● What you have to do:
Copy out each line from the start of the material below until the line with "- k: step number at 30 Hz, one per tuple", that line included.

*** Opening of Data section ***

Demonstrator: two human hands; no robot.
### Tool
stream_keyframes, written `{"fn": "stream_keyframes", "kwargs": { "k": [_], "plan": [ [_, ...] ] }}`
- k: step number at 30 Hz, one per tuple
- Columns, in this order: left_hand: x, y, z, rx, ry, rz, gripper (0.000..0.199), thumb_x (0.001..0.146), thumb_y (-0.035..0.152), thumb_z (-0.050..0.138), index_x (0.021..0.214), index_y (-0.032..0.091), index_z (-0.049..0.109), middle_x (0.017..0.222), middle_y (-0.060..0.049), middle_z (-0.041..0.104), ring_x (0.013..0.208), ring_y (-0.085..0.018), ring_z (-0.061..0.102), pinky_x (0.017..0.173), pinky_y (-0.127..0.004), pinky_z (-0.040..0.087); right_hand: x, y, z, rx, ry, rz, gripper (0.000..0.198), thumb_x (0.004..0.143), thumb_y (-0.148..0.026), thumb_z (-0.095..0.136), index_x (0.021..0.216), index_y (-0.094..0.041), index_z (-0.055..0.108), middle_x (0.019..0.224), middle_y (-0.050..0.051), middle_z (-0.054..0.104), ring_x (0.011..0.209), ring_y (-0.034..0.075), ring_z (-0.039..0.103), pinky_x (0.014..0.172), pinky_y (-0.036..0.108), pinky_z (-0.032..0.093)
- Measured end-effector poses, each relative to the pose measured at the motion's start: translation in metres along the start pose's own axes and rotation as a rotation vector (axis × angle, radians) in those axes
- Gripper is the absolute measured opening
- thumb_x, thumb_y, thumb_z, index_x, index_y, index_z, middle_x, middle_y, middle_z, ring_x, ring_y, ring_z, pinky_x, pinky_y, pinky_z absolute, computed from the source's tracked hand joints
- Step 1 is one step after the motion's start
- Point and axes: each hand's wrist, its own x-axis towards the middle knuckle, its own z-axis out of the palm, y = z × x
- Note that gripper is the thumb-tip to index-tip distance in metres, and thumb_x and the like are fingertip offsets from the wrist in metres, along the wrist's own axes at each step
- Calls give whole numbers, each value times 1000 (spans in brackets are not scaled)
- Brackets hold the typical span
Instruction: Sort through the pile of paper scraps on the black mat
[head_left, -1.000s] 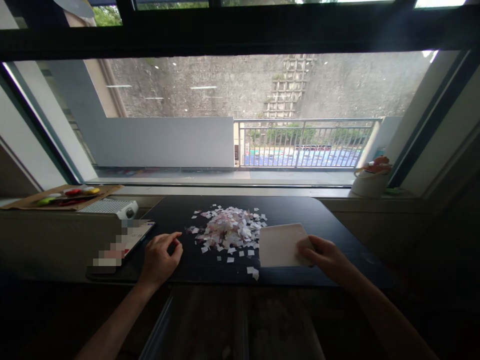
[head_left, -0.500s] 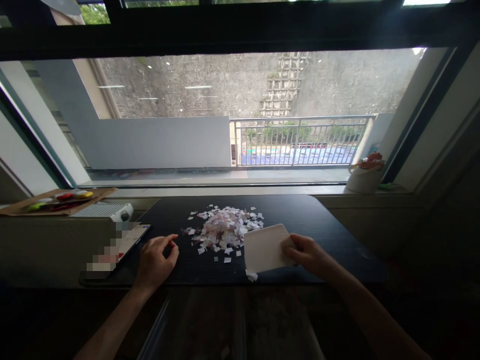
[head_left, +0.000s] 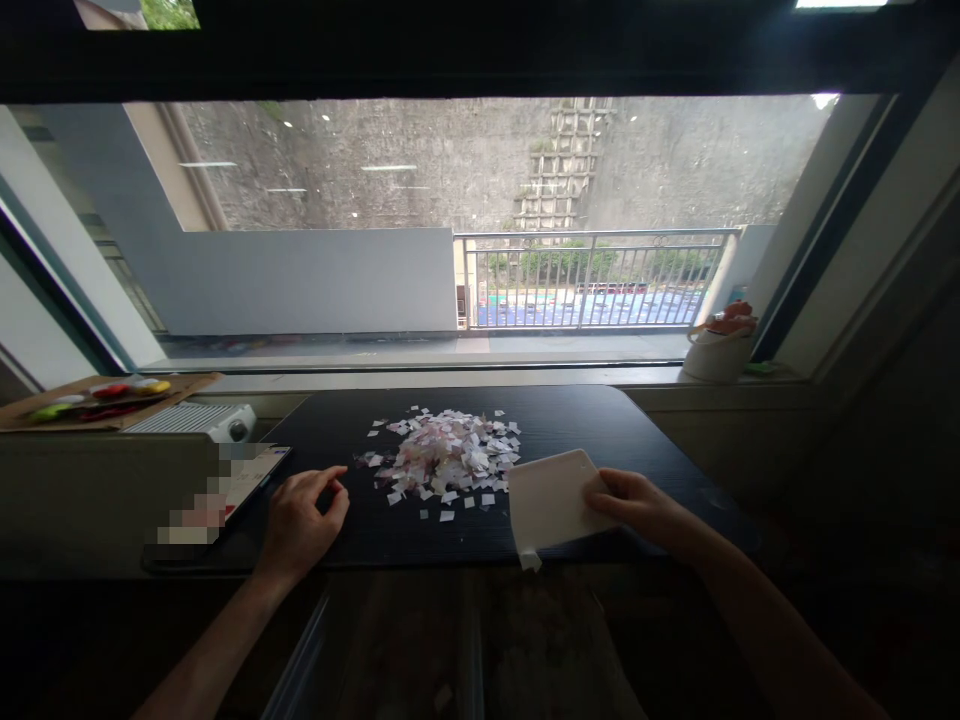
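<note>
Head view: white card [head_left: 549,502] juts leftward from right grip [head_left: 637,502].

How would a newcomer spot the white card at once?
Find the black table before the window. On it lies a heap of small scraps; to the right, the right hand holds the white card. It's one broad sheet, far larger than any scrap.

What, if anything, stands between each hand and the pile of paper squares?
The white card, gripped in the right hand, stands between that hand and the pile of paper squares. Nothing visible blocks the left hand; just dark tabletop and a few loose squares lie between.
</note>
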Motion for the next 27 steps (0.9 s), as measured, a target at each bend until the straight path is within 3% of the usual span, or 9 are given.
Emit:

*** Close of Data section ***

● Task response:
Demonstrator: two human hands; no robot.
### Tool
stream_keyframes, written `{"fn": "stream_keyframes", "kwargs": { "k": [_], "plan": [ [_, ...] ] }}`
- k: step number at 30 Hz, one per tuple

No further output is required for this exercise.